● **REQUIRED ACTION**: Give again, exactly as written, each line of the material below starting at the line that contains "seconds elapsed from" and ending at the line that contains "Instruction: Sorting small". Both ends count, and no other line does.

[AVAILABLE DATA Boundary: Start]

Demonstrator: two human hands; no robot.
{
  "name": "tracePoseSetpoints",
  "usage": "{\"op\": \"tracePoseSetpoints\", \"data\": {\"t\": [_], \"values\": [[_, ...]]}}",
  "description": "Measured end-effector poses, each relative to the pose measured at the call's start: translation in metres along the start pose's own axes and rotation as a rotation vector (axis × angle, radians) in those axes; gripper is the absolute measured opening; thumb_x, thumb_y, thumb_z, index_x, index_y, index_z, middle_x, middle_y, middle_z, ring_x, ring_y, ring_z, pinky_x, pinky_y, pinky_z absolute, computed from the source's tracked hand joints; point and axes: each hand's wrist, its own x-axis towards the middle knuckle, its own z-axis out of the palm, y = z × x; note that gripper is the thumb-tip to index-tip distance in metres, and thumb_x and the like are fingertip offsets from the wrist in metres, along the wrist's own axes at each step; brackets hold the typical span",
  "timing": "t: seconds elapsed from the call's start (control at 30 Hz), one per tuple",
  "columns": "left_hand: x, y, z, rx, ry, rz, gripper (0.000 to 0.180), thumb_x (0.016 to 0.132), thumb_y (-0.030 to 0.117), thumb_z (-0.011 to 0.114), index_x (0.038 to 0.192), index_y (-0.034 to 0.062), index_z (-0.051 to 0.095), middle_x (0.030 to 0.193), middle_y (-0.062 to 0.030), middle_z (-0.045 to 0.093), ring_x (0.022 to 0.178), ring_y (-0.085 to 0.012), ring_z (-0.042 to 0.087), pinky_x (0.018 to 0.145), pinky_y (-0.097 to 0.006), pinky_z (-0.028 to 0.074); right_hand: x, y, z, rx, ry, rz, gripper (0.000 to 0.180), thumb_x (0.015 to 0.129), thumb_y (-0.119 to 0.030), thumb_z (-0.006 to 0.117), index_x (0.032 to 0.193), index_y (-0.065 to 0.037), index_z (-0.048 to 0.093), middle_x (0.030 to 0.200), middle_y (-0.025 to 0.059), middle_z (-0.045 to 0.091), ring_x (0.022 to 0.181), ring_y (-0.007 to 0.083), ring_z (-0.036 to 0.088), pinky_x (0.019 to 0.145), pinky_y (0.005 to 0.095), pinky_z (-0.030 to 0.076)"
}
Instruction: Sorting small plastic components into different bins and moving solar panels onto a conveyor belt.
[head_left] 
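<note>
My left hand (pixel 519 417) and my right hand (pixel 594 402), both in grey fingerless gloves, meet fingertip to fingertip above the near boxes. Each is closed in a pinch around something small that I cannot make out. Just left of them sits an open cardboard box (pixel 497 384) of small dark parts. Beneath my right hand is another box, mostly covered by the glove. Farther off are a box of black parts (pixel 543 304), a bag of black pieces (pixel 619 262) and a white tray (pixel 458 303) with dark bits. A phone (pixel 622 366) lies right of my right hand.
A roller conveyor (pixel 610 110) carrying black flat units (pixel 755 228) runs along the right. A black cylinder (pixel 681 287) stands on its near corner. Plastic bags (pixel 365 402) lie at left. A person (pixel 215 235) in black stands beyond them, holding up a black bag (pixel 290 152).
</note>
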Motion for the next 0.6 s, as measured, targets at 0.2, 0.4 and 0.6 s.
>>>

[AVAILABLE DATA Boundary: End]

● **ANSWER TO THE PROBLEM**:
  "timing": "t: seconds elapsed from the call's start (control at 30 Hz), one per tuple",
  "columns": "left_hand: x, y, z, rx, ry, rz, gripper (0.000 to 0.180), thumb_x (0.016 to 0.132), thumb_y (-0.030 to 0.117), thumb_z (-0.011 to 0.114), index_x (0.038 to 0.192), index_y (-0.034 to 0.062), index_z (-0.051 to 0.095), middle_x (0.030 to 0.193), middle_y (-0.062 to 0.030), middle_z (-0.045 to 0.093), ring_x (0.022 to 0.178), ring_y (-0.085 to 0.012), ring_z (-0.042 to 0.087), pinky_x (0.018 to 0.145), pinky_y (-0.097 to 0.006), pinky_z (-0.028 to 0.074); right_hand: x, y, z, rx, ry, rz, gripper (0.000 to 0.180), thumb_x (0.015 to 0.129), thumb_y (-0.119 to 0.030), thumb_z (-0.006 to 0.117), index_x (0.032 to 0.193), index_y (-0.065 to 0.037), index_z (-0.048 to 0.093), middle_x (0.030 to 0.200), middle_y (-0.025 to 0.059), middle_z (-0.045 to 0.091), ring_x (0.022 to 0.181), ring_y (-0.007 to 0.083), ring_z (-0.036 to 0.088), pinky_x (0.019 to 0.145), pinky_y (0.005 to 0.095), pinky_z (-0.030 to 0.076)"
}
Instruction: Sorting small plastic components into different bins and moving solar panels onto a conveyor belt.

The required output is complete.